Pfizer’s Corporate Partnership With American Cancer Society Raises Conflict of Interest Questions

Pfizer, Inc. reported that it has been named the American Cancer Society’s (ACS) “2024 Corporate Partner of the Year.” The award acknowledges Pfizer’s ongoing development of products that treat cancer. However, legitimate conflict of interest issues arise when non-profit disease charities become involved in corporate partnerships with pharmaceutical companies that promote therapies and market products used to treat patient populations.1

Describing the Pfizer award, Arif Kamal, MD, Chief Patient Officer at the American Cancer Society stated:

It’s my honor to present this year’s Corporate Partner of the Year Award to Pfizer.
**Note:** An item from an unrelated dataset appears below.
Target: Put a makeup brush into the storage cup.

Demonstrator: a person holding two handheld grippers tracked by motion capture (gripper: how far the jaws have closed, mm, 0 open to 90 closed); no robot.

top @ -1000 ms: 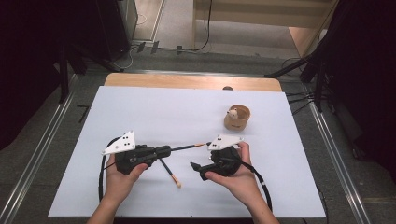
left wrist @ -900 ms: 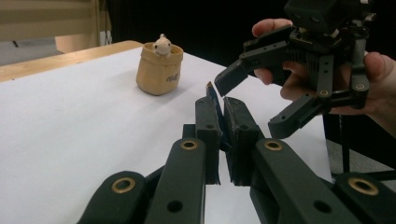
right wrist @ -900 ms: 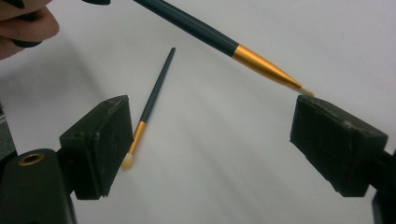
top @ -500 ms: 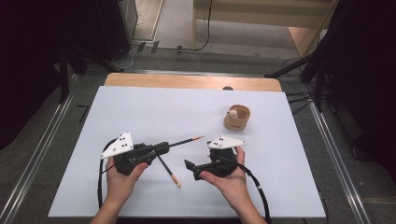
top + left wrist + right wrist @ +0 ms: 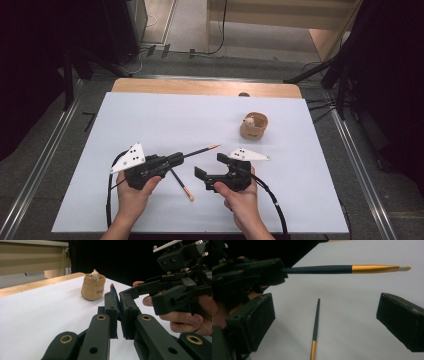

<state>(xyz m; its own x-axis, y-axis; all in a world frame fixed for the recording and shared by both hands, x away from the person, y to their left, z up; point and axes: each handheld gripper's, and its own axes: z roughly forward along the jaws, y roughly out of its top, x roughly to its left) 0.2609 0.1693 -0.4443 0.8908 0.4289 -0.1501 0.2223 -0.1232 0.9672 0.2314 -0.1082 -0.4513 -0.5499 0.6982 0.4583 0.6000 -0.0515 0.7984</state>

Pfizer’s support for the Change the Odds initiative reflects their strong commitment to transforming cancer care and has enabled ACS to further amplify critical programs and resources that are working to drive change in underserved communities across the country.2

In a Jan. 30, 2024 announcement on their website, Pfizer stated that it has been working for over 20 years to advance cancer treatments and develop therapies for various types of cancer. The announcement added that the company’s scientific innovation alone cannot overcome the barriers many communities face in accessing cancer screening, diagnosis, and treatment, and explained that  Pfizer has partnered with patient advocates within the oncology community, such as the American Cancer Society, to push for more access to cancer screening, etc., particularly in underserved areas.3

Is Pfizer’s Financial Support of the American Cancer Society a Conflict of Interest?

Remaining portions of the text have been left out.